UI-Facing `load_constraints`

For UI work, load_constraints is the source of truth for which live-load controls should be shown for a model.

Rules:

if a field is absent from load_constraints, the UI should treat that field as unsupported for that model
for kind: "integer", the UI should use minimum and step directly for numeric inputs or sliders
for kind: "enum", the UI should use allowed_values directly for a constrained select or segmented control
for kind: "string_or_null", the UI should use a text input or a constrained select if the frontend chooses to offer known values
if a default is present in load_constraints, the UI may use it as the concrete runtime default when both definition and load_override resolve to null
load_constraints is derived from the resolved backend, not from whether the model is currently loaded or unloaded
when this document and upstream backend docs differ, the UI should follow the live load_constraints payload returned by the service

UI-Facing `load_recommendations`

For UI work, load_recommendations is the source of truth for which presets the service recommends surfacing first.

Rules:

load_recommendations is optional and additive; it does not replace load_constraints
fields listed in recommended_pairs must still be validated against load_constraints
the service may accept more combinations than it recommends
the UI should treat these presets as convenience defaults, not as an exhaustive list of allowed values

Effective Loaded Values

For UI state, definition and load_override should be interpreted together:

definition is the configured value from merged config
load_override is a runtime-only sparse patch
the effective loaded value is computed by applying load_override over definition
key presence in load_override matters, even when the value is null

This means the UI should not use truthiness to merge values.

Correct merge rule:

if key exists in load_override:
  effective_value = load_override[key]
else:
  effective_value = definition[key]

This matters in particular for exllama_cache_quant.

Example:

{
  "load_override": {
    "exllama_cache_quant": null
  },
  "definition": {
    "exllama_cache_quant": "8,8"
  }
}

In this case, the effective loaded value is null.

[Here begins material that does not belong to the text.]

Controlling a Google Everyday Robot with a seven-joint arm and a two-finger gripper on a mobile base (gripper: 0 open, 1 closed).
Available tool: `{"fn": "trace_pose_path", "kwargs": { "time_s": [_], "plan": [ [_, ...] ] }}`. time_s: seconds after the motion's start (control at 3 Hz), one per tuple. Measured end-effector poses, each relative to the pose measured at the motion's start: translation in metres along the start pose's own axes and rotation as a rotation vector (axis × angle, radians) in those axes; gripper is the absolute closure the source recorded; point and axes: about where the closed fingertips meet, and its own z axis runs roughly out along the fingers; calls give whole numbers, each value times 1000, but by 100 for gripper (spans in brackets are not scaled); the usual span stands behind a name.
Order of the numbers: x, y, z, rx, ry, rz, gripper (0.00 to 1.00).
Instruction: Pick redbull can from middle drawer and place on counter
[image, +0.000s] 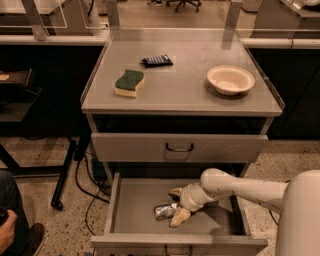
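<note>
The middle drawer (131, 207) stands pulled out beneath the closed upper drawer (135, 147). The redbull can (164, 211) lies on its side on the drawer floor, near the middle. The white arm (240, 187) reaches in from the right, and the tool (177, 205) sits low inside the drawer at the can's right end. It is released: its two pale fingers (180, 217) are spread apart, the nearer one touching the can and the farther one clear of it. On the desk (190, 95) above rest a green and yellow sponge (129, 82), a flat dark packet (157, 60) and a pale bowl (230, 79).
</note>
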Motion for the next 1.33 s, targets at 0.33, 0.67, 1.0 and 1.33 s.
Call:
{"fn": "trace_pose_path", "kwargs": {
  "time_s": [0.33, 0.67, 1.0, 1.33],
  "plan": [
    [0, 0, 0, 0, 0, 0, 49],
    [0, 0, 0, 0, 0, 0, 80],
    [0, 0, 0, 0, 0, 0, 100],
    [0, 0, 0, 0, 0, 0, 100]
  ]
}}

For llama_cpp GGUF cache fields, the UI may interpret the effective cache type value as:

field absent in load_override and absent or null in definition: use load_constraints.<field>.default, currently "f16"
effective value null: use load_constraints.<field>.default, currently "f16"
effective value "q8_0": q8_0
effective value "q4_0": q4_0

For ExLlamaV3, the UI may interpret the effective quant value as:

field absent in load_override and absent or null in definition: fp16
effective value null: fp16
effective value "8": k=8, v=8
effective value "8,4": k=8, v=4

The API does not currently return separate k_bits and v_bits fields. The UI should parse exllama_cache_quant itself when it wants to display separate K/V values.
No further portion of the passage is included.